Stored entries
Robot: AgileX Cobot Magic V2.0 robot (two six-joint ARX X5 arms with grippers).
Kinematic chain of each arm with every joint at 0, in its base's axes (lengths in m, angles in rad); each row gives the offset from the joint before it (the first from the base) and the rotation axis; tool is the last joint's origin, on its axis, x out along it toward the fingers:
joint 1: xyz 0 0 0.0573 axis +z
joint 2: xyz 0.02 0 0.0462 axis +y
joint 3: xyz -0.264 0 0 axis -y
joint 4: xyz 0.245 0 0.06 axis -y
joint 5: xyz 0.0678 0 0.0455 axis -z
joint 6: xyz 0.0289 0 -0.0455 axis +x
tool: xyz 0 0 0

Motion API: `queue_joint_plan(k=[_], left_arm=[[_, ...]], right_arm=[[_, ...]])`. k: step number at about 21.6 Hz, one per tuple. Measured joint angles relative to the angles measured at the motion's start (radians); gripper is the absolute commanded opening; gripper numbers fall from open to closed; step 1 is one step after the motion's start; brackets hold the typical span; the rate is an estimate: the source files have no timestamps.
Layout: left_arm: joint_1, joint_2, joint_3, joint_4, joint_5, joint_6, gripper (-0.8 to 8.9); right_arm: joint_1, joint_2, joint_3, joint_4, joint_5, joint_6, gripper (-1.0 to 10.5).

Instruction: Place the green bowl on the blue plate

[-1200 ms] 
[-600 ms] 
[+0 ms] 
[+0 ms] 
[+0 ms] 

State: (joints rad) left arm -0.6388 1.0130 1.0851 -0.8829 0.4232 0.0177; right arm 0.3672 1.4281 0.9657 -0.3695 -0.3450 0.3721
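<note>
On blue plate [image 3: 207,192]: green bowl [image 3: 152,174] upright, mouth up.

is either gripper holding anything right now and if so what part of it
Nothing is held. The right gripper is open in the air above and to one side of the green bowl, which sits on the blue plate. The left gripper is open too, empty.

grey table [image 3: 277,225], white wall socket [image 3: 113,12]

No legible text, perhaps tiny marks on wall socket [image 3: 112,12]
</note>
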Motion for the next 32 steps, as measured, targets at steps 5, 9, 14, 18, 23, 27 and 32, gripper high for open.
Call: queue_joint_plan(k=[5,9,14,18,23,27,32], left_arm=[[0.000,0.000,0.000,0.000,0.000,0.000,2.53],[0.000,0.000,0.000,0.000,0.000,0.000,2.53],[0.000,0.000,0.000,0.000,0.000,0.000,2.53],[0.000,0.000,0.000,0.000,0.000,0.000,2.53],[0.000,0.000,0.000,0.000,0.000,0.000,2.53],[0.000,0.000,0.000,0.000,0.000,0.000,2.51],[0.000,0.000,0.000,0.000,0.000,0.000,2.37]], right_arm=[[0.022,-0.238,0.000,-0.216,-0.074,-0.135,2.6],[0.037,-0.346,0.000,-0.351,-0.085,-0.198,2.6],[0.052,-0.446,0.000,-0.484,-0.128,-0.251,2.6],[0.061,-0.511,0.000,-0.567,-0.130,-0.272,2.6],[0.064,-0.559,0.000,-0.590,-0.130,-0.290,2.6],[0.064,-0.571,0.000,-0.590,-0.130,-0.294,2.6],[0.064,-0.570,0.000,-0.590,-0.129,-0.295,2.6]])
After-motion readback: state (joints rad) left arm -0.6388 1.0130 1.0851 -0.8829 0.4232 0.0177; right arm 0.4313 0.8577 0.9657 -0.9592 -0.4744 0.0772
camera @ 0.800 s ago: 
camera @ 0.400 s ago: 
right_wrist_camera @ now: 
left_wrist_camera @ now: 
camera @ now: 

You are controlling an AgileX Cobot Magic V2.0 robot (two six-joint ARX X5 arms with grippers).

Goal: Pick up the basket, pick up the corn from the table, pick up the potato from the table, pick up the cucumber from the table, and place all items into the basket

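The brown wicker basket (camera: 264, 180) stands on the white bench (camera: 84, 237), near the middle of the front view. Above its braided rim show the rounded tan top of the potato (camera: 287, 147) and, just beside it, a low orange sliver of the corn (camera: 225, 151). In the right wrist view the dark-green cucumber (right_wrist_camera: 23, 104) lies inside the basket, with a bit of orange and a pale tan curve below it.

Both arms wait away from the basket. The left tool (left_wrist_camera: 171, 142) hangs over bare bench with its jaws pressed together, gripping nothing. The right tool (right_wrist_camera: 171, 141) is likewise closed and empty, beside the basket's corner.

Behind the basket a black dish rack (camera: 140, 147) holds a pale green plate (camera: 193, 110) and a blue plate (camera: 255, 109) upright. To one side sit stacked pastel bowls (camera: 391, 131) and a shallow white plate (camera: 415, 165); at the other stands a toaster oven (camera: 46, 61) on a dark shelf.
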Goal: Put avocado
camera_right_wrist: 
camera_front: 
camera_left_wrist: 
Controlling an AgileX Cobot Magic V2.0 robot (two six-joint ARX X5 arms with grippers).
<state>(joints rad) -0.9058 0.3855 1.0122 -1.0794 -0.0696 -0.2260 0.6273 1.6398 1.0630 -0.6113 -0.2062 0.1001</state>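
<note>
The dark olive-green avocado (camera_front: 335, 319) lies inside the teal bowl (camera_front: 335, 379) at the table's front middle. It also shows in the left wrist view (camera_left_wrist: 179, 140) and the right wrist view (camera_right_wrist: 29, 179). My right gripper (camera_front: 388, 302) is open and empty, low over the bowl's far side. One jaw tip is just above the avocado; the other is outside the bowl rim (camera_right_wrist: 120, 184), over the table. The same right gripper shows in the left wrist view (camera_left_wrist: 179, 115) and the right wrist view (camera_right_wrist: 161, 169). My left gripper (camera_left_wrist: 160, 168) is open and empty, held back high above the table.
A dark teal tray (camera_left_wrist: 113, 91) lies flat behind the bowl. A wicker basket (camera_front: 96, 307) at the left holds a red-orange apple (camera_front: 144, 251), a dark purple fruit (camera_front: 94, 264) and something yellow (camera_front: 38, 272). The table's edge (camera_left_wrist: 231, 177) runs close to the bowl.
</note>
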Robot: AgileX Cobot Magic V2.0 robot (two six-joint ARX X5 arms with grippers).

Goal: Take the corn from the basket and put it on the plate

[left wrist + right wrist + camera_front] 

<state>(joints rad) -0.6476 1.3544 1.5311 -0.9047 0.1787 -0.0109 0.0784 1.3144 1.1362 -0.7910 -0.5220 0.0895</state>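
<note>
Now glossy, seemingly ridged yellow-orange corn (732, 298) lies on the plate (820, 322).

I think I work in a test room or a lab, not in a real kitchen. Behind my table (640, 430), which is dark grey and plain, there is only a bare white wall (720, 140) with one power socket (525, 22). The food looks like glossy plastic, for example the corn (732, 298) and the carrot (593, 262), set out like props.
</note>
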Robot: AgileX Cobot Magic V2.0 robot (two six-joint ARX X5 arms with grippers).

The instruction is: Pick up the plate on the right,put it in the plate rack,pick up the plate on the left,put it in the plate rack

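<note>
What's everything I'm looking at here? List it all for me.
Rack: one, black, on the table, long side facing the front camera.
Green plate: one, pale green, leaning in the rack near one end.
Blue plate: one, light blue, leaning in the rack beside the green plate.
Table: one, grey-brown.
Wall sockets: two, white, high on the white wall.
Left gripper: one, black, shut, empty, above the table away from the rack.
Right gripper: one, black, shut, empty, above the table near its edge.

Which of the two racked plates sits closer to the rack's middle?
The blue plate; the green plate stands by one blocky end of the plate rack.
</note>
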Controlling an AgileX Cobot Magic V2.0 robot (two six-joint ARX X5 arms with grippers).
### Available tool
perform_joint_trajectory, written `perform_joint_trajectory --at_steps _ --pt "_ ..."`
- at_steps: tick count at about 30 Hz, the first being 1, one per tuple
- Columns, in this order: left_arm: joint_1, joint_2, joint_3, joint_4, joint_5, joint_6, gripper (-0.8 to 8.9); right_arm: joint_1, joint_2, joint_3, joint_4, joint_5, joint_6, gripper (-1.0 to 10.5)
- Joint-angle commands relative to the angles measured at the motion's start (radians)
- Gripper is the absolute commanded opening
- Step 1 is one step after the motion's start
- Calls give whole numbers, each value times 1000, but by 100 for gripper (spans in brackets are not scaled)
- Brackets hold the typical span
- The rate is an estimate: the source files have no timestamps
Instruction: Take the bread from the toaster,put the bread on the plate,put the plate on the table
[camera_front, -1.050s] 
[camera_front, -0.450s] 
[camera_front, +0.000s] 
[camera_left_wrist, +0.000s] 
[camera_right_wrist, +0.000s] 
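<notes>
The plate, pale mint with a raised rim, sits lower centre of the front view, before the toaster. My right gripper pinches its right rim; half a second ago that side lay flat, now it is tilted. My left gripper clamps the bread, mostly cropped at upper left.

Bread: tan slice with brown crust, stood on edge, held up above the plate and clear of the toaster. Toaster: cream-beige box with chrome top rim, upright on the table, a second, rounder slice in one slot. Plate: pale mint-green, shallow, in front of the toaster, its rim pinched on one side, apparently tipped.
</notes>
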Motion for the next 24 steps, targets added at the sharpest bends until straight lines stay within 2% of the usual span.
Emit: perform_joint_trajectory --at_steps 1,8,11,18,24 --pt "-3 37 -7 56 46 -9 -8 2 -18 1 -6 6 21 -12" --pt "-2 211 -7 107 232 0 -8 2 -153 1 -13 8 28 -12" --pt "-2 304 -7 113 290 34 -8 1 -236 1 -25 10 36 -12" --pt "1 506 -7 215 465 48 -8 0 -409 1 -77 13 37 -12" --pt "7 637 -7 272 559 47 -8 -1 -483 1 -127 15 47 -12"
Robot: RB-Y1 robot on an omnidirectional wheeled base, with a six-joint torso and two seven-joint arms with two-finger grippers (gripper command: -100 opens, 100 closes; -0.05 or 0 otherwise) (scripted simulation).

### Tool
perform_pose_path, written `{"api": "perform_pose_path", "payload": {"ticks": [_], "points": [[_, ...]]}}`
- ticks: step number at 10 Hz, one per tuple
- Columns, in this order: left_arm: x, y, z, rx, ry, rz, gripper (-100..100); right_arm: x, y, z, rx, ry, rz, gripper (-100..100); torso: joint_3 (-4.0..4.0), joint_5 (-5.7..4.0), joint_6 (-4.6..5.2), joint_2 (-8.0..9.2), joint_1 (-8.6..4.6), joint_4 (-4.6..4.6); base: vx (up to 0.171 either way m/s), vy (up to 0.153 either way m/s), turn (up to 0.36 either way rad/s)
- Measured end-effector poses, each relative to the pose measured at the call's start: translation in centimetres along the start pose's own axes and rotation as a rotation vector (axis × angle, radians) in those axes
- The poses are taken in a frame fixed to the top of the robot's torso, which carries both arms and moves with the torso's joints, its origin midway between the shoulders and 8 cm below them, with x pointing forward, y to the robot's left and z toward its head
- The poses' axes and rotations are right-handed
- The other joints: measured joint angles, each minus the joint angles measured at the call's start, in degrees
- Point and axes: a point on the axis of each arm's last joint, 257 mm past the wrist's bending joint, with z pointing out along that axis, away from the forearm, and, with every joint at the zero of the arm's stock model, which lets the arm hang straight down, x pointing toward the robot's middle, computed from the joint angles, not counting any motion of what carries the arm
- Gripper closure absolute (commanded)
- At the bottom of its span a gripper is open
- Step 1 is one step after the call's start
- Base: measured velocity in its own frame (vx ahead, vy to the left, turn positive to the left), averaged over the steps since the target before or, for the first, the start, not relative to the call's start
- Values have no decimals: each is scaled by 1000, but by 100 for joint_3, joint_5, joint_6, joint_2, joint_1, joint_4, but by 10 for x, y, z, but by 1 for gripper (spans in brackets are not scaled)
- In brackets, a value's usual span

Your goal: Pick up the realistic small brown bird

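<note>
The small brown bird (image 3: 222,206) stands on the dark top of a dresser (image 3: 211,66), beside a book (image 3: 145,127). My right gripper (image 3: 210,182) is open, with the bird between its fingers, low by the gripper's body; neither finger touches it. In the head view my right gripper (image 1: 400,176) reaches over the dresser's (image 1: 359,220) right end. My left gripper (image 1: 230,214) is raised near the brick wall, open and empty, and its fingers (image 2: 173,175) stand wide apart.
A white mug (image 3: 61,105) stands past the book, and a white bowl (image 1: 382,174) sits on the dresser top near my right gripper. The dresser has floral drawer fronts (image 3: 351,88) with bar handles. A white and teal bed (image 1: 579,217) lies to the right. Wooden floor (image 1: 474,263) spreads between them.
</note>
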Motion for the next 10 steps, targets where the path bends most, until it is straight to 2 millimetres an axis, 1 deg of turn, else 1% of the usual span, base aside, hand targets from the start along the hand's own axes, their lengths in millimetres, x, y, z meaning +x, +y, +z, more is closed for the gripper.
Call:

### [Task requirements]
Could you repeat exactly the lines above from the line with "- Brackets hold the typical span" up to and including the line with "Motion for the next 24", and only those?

### [Result for this task]
- Brackets hold the typical span
- The rate is an estimate: the source files have no timestamps
Instruction: Take the bread from the toaster,put the bread on the plate,put the plate on the table
[camera_front, -1.050s] 
[camera_front, -0.450s] 
[camera_front, +0.000s] 
[camera_left_wrist, +0.000s] 
[camera_right_wrist, +0.000s] 
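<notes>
The plate, pale mint with a raised rim, sits lower centre of the front view, before the toaster. My right gripper pinches its right rim; half a second ago that side lay flat, now it is tilted. My left gripper clamps the bread, mostly cropped at upper left.

Bread: tan slice with brown crust, stood on edge, held up above the plate and clear of the toaster. Toaster: cream-beige box with chrome top rim, upright on the table, a second, rounder slice in one slot. Plate: pale mint-green, shallow, in front of the toaster, its rim pinched on one side, apparently tipped.
</notes>
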Motion for the next 24 steps, targets added at the sharpest bends until straight lines stay within 2% of the usual span.

The output is now complete.